Nata a Cincinnati il 3 aprile 1922, Doris Day (che si chiamava in realtà Doris Mary Anne Kappelhoff) iniziò la sua carriera come cantante, dopo aver dovuto accantonare il sogno di diventare una ballerina professionista in seguito a un incidente.
Al cinema arrivò grazie a Michael Curtiz, che le venne presentato dal compositore Jule Styne e che le fece esordire sul grande schermo nel 1948 con Amore sotto la coperta, e le fece firmare un contratto settennale con la Warner.
In breve divenne la reginetta delle commedie musicali dei primi anni conquanta, grazie a film come Non sparare, baciami!, ma è nella seconda metà di quel decennio che interpreta i film che la lanceranno definiticamente: Amami o lasciami di Charles Vidor, L'uomo che sapeva troppo di Alfred Hitchcock e Il gioco del pigiama di George Abbott e Stanley Donen.

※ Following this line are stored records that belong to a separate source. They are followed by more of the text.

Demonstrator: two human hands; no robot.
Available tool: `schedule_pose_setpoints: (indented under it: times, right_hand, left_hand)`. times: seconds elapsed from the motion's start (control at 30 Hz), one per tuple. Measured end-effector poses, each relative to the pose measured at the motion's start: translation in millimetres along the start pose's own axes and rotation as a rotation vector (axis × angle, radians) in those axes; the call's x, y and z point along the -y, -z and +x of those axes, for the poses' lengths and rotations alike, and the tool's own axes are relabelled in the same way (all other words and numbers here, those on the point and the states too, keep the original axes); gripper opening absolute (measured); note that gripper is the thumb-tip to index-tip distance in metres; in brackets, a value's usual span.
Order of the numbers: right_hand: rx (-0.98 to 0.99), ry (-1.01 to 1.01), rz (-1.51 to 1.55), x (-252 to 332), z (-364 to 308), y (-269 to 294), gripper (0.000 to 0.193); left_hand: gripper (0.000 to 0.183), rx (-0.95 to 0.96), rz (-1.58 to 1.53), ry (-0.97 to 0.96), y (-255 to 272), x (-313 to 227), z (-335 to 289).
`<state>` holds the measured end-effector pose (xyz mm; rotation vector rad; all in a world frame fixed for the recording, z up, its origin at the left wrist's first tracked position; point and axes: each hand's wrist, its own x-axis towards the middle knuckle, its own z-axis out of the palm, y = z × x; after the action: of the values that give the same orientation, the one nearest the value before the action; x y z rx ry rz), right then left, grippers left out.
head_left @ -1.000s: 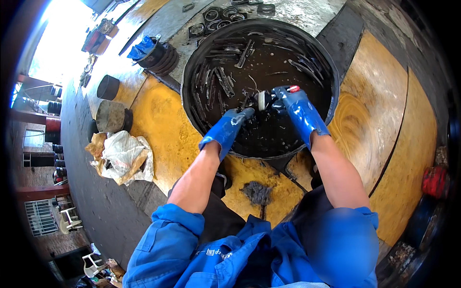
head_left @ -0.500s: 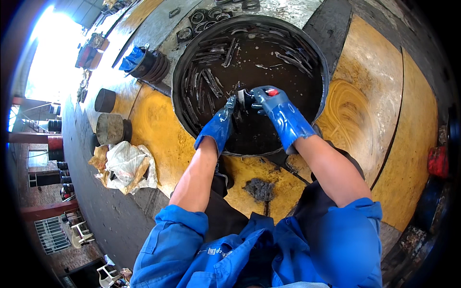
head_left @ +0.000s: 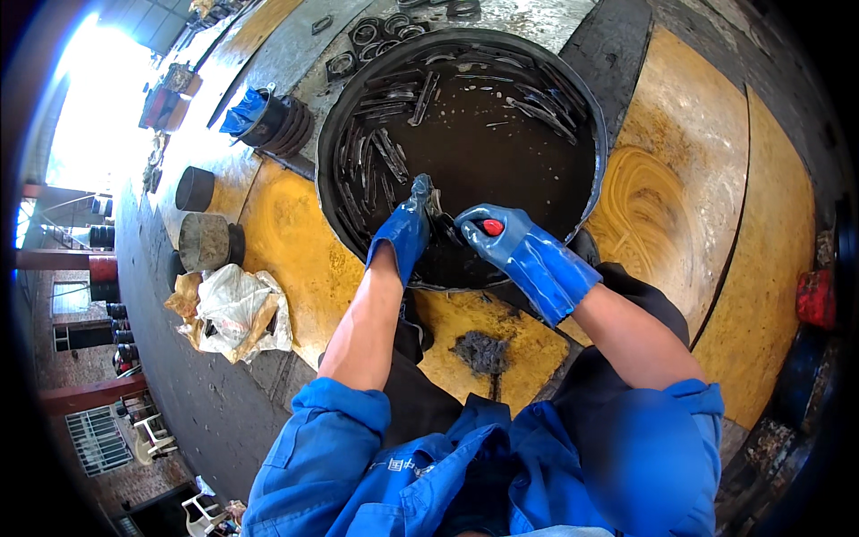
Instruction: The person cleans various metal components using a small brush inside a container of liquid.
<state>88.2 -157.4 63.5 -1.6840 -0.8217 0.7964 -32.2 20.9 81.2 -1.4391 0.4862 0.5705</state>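
Both my hands wear blue rubber gloves and work over a large round tub of dark liquid. My left hand is closed around a dark, wet piece, whose exact kind is hard to make out. Close to its right, my right hand is wrapped round a red-handled tool; the rounded red end sticks out of the fist. The tool's dark working end points toward the held piece, but whether they touch I cannot tell. Several dark, curved strips lie in the liquid along the tub's left and far sides.
Dark ring-shaped parts lie beyond the tub. Left of it stand a dark bucket with blue plastic, a grey can and a crumpled white bag. A dark clump lies on the yellow board between my legs.
My right hand has come down and slightly left with the red-handled tool, its wrist turning. My left hand has tilted more upright and shifted slightly left, still gripping the dark piece.
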Motion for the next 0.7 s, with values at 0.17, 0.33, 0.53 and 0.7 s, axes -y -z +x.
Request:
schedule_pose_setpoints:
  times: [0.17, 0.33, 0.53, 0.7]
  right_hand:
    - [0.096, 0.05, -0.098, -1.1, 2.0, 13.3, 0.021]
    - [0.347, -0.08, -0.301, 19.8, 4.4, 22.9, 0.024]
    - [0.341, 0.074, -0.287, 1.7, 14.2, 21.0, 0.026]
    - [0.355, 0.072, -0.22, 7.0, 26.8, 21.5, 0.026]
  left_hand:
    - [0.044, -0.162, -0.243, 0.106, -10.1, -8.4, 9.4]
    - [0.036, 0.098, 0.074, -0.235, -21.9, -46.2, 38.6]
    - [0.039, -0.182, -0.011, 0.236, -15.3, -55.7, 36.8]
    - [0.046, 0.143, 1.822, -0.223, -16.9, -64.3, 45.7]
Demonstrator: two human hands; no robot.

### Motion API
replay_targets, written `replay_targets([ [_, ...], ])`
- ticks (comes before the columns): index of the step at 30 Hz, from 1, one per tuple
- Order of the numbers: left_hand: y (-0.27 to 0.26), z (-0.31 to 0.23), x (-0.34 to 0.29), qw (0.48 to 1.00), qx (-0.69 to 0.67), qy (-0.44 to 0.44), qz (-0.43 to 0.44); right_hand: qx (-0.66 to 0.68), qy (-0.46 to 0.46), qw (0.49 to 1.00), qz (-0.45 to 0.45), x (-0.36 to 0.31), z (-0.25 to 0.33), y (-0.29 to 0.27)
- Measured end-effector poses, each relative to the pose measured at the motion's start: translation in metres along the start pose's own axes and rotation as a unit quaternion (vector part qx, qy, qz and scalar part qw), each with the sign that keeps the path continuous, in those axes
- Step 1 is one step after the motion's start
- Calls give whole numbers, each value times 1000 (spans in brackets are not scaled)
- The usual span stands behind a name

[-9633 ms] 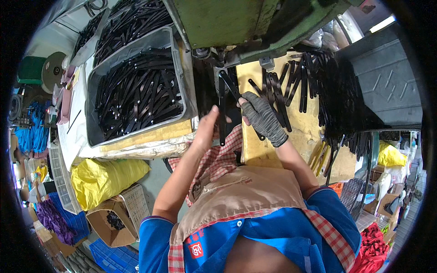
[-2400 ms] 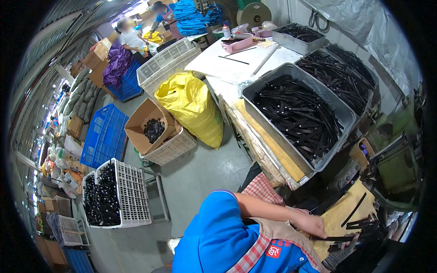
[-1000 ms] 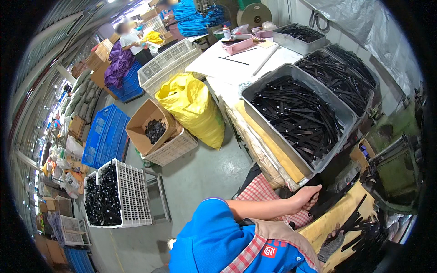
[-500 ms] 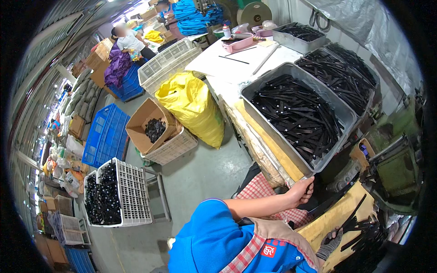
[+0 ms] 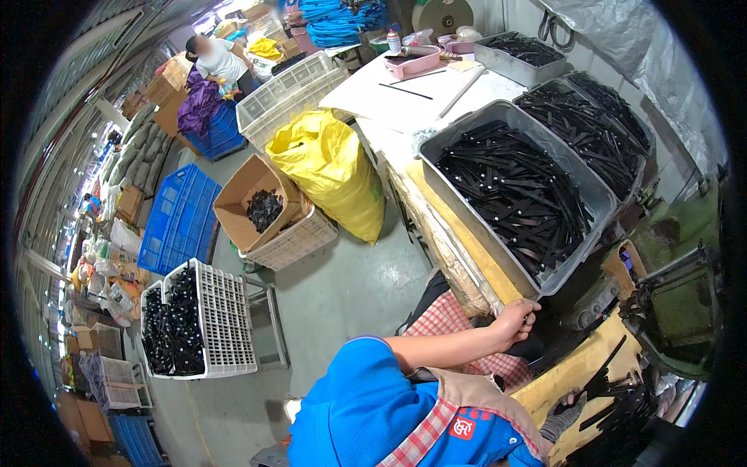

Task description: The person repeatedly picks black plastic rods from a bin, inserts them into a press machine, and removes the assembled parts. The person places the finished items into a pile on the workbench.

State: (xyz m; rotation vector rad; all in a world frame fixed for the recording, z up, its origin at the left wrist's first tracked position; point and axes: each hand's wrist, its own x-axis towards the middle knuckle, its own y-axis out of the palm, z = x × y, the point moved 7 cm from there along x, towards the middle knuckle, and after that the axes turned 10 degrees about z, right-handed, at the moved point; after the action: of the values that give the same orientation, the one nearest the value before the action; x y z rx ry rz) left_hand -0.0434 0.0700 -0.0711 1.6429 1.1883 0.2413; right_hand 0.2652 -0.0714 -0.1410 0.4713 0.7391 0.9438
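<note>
My left hand (image 5: 514, 324) is bare and closed into a fist, at the near corner of the table beside the big grey bin. Whatever it grips, if anything, is hidden by the fingers. My right hand (image 5: 562, 415) wears a grey glove and rests low over a yellowish work board (image 5: 537, 395), its fingers bent. Just beyond its fingertips lie several flat black strips (image 5: 615, 401), fanned out in a loose pile. One longer strip (image 5: 607, 366) slants away from the fingers; whether they pinch it is not clear.
A grey bin (image 5: 498, 261) full of black strips stands on the table, with more filled bins behind. Green machinery (image 5: 677, 311) is at the right. Left are a yellow sack (image 5: 334, 179), a cardboard box (image 5: 233, 214), a white crate (image 5: 233, 323) and a distant person (image 5: 220, 61).
The whole view has shifted slightly. My right hand has drawn back a little from the black strips. The left fist stays at the table corner.
</note>
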Motion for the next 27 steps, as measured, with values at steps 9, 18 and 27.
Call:
replay_targets([
  [9, -5, -7, -1, 999, -13, 11, -40, -42, 20, 998, 50, 9, -1, -11],
  [18, 9, 3, -2, 998, 18, -48, 27, -166, -34, 984, -56, -8, 3, 5],
  [27, 15, -7, 8, 985, 167, 0, -36, -81, -39, 994, 59, -34, -12, 27],
])
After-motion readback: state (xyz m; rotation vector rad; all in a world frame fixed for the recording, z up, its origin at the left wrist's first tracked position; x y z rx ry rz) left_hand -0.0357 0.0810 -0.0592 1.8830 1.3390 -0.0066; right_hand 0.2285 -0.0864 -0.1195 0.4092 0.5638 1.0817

Dalla fine degli anni Cinquanta Doris Day inizia il celebre sodalizio artistico con Rock Hudson, col quale interpreterà numerosissime commedie incentrate sulla battaglia dei sessi nelle quali l'attrice perfezionerà il personaggio che l'ha resa immortale: quello della donna della porta accanto, non più giovanissima e alle prese col l'esuberanza del proprio marito o degli aspiranti partner, svampita e inattrezzata ma solo in apparenza, e in realtà scaltra e pronta a ottenere quello che vuole veramente con qualsiasi mezzo. Tra i titoli da citare, sicuramente Il letto racconta, Non mandarmi fiori, Il visione sulla pelle (con cary Grant) e Non mangiate le margherite (con David Niven).